One of the issues I have due to having CL is that my brain has suffered some neurological complications. I often have numbness in my hands or random other places, pain that pops up out of nowhere, weakness that comes on fast, visual disturbances, stiff neck, and severe headaches. Some of the more frustrating issues that I fight are due to Lyme encephalopathy. It is the most common late stage neurological problem related to Lyme disease. Lyme encephalopathy gives me decreased concentration, irritability, memory loss, and nerve damage in the arms and legs. But I have a great doctor and lots of support to keep up with the day-to-day.
I have been on a great medication that has kept my tremors down for almost a year now. I have had less pain in my joints and hands that would often come due to my muscles clamping down and reducing the blood flow. I've also been sleeping much better and able to get through most nights without discomfort or the tremors that were always worse in the middle of the night. Sleeping better helped me deal with my symptoms better during the day and my memory issues and concentration lapses were much less than before my meds.

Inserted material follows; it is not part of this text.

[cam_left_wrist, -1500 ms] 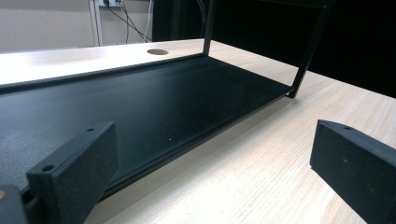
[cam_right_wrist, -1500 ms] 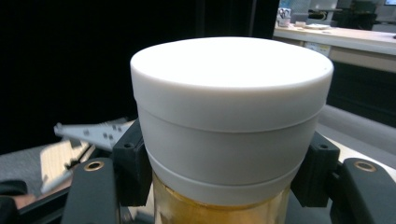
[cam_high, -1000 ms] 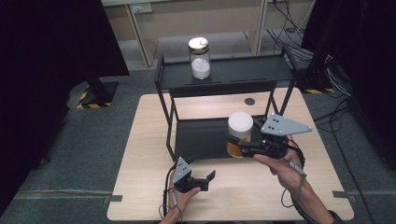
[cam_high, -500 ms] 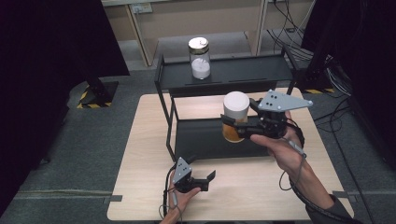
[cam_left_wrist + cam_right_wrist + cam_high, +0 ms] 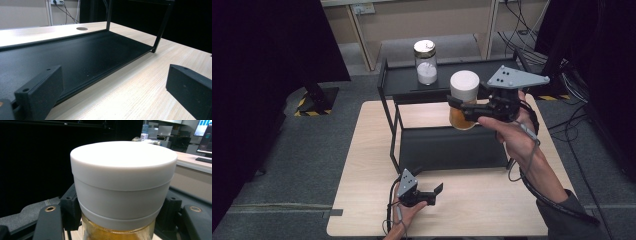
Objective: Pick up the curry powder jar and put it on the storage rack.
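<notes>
A jar with a white lid and amber contents (image 5: 463, 100) (image 5: 122, 187) hangs in the air beside the top shelf of a black two-level rack (image 5: 402, 82), with my right gripper (image 5: 462, 107) shut on it below the lid. A second glass jar of white powder (image 5: 425, 62) stands on that top shelf at the left. My left gripper (image 5: 436, 192) rests low over the wooden table (image 5: 367, 150), in front of the rack's bottom shelf (image 5: 82, 55), open with nothing between its jaws.
A round cable hole (image 5: 82, 28) is cut in the table behind the rack. Black curtains hang at the left and right, and cables lie on the grey floor at the far right.
My right gripper has lifted the white-lidded jar from the bottom shelf's height up and away, to the level of the top shelf. The left gripper has stayed put.
</notes>
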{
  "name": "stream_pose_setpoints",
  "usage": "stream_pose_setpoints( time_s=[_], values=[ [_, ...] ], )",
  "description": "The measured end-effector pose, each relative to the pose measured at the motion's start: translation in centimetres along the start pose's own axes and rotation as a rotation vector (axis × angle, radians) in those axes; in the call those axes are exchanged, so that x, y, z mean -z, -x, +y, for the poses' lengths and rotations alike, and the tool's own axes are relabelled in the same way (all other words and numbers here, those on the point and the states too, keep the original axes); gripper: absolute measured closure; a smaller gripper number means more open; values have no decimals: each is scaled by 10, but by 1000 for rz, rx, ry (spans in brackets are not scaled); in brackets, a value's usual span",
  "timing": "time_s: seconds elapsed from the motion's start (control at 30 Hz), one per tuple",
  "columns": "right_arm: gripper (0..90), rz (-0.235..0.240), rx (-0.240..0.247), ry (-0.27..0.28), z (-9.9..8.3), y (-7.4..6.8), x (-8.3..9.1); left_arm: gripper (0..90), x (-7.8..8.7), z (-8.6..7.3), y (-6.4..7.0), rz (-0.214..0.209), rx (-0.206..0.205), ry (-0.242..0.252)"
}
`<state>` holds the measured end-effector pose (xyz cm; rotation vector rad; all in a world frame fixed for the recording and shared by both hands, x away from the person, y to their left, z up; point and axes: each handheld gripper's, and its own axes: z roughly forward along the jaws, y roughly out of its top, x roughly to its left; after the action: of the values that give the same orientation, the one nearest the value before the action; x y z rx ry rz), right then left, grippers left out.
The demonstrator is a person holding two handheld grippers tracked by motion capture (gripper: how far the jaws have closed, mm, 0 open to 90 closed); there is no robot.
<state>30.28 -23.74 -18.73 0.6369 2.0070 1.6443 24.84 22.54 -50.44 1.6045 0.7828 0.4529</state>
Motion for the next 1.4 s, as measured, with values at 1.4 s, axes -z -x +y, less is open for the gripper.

But as with anything, all meds come with a price to pay and more and more I question how much I am willing to pay for the quality of life I wish to have. Side effects are never fun. Nausea, IBS, and weight gain are sadly a part of what it takes to keep moving, thinking clearly, and not suffering from the tremors that would shake through my whole body. Bu the worst of the side effects is the drug doing exactly what it is supposed to be doing for people who take it for conditions including: major depression, obsessive-compulsive disorder (OCD), Body dysmorphic disorder (BDD), posttraumatic stress disorder (PTSD), premenstrual dysphoric disorder (PMDD), panic disorder and social phobia (social anxiety disorder).[9
However here's my issue. When I am taking my meds I function well, but the most frustrating side effect is the lack of creativity and my struggle with writing and words. Yes, I had a much more difficult time with thinking clearly when the Lyme bacteria was in my brain and the meds I am taking have a Anti-Fungal property to them and have pushed the Lyme bacteria, Borrelia Burgdorferi, out of my brain. Yet I can feel clearly the change in my writing and my creativity when my meds are at full strength.
So there's the trade-off.. do I enjoy being a writer and artist and feeling music emotionally, or do I live with fewer symptoms?
It's a hard choice to make and one that I am really struggling with from day to day.